What I liked
My partner's immediate problem was diagnosed efficiently and attended to, for which we are both very grateful. The new private rooms often available are a major upstep in dignity and comfort for patients, and, for the first time in an NHS hopsital, my partner is able to enjoy quiet at night. Most of the staff are pleasant and helpful. The new cafes and restaurants are a big improvement.
What could be improved
It has clearly now been decided that Protected Meal Times are a universally 'Good Thing'. I am not sure what research findings there are on this. I understand that patients were often not eating before because of disruptions for procedures to be carried out - blood tests etc. However, this has been extended to ejecting all visitors from rooms. Has it not occurred to anyone that this is NOT always a Good Thing? Many visitors are close relatives who can help and encourage patients to eat. I have done this many times with my own partner when he is in a fragile state. Moreover, it can be a matter of human dignity and respect for human rights to allow visitors to remain. Yesterday an auxilliary nurse attempted to eject me from a room when my partner had already asked me to stay and to resist instructions to leave. He simply finds it easier and more comfortable to eat in a normal enviornment where we can be a couple together - sitting together whilst eating is something couples normally do. To force someone to eat alone when they don't want to makes it feel as though patients are being punished for being ill; that they are prisoners in cells. This incident did not take place in a shared room. My partner was the only person there, so the argument that other patients might be upset does not apply.

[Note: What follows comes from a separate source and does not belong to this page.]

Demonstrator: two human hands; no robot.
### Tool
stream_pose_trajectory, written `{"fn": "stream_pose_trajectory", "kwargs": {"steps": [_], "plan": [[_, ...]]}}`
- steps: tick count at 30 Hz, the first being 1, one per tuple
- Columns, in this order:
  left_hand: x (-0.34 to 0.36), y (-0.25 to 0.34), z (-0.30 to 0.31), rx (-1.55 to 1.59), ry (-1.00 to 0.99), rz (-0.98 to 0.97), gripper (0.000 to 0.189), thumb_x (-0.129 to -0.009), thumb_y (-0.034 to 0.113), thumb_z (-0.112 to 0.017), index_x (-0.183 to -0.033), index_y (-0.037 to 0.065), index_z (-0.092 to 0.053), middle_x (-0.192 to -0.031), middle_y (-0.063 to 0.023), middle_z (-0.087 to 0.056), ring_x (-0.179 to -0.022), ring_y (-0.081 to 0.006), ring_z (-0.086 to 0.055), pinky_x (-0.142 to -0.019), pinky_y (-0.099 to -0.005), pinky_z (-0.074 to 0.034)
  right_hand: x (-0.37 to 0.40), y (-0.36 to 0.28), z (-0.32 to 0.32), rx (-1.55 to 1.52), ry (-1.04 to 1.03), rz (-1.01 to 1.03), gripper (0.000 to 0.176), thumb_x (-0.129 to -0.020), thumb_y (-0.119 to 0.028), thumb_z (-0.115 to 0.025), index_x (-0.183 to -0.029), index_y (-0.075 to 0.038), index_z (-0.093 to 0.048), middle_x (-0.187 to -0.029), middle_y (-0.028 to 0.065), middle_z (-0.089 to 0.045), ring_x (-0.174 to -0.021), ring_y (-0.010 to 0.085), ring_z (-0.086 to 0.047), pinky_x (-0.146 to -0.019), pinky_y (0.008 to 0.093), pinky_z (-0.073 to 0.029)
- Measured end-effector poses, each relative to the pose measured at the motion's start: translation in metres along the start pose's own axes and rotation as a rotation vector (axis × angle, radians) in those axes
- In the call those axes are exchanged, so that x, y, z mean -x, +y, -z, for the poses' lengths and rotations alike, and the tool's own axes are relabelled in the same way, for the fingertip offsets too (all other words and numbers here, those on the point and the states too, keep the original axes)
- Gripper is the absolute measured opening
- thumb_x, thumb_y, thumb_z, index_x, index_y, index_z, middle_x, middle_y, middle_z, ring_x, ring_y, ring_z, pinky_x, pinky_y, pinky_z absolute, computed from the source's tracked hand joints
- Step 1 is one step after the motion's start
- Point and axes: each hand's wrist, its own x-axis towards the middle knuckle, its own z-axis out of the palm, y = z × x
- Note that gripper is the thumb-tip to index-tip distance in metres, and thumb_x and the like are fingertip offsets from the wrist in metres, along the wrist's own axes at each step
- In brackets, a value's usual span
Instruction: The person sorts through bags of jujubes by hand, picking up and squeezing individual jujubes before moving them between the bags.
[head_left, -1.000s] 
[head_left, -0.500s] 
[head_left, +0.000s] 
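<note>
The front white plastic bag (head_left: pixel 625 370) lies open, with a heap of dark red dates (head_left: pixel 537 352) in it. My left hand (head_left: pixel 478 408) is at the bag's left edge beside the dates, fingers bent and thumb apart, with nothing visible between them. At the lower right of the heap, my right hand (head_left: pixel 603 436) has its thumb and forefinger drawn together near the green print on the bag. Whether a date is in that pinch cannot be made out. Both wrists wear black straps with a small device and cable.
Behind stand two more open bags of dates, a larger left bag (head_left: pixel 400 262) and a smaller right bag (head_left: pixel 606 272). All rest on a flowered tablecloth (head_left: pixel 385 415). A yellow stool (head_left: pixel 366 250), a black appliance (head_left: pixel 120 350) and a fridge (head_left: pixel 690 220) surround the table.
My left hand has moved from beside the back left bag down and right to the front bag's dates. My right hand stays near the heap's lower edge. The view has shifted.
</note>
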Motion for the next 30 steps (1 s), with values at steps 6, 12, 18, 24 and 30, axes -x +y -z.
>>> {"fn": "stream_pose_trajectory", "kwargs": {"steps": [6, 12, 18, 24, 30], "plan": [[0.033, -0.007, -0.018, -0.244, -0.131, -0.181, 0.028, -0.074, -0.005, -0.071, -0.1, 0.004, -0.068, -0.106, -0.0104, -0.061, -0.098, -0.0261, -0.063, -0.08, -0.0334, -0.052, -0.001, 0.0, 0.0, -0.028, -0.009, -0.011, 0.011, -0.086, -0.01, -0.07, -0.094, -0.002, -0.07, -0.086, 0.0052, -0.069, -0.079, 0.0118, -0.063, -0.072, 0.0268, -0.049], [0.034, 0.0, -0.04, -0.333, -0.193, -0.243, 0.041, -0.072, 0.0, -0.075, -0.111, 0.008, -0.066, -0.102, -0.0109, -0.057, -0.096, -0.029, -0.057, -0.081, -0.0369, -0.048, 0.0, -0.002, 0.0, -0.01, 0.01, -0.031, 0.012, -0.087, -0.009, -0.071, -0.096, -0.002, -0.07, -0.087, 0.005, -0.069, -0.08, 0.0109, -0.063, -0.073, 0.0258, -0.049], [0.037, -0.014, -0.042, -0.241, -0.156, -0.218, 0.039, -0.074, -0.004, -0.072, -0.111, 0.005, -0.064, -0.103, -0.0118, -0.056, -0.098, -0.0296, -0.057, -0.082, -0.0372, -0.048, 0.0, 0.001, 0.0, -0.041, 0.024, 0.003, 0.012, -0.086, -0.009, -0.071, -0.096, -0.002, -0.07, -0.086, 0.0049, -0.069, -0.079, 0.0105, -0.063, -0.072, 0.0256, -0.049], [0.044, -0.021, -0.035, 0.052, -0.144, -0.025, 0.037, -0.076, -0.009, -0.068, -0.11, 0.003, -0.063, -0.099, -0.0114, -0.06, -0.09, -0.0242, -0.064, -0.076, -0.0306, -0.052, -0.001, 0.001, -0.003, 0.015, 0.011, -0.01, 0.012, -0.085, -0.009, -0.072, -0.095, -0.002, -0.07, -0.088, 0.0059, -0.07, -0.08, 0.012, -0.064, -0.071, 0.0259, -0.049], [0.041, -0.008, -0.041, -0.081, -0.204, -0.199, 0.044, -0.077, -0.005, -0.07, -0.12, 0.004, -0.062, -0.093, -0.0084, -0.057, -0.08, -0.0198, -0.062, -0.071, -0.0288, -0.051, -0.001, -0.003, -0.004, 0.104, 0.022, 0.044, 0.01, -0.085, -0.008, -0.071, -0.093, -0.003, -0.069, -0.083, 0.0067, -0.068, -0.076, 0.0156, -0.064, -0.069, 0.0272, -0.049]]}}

Has there been any study which looks into the effects on the eating of patients on the PMT regime when they are denied any visitors in their rooms? Please note I am NOT asking about improvements in numbers of meals consumed because patients can no longer have medical procedures at lunch times, I am asking specifically about visitors, and more specifically whether anyone can show that patients eat better when a partner, or someone else very close to them, is banned from the room?
"Spoilt by insenstive application of Protected Meal..."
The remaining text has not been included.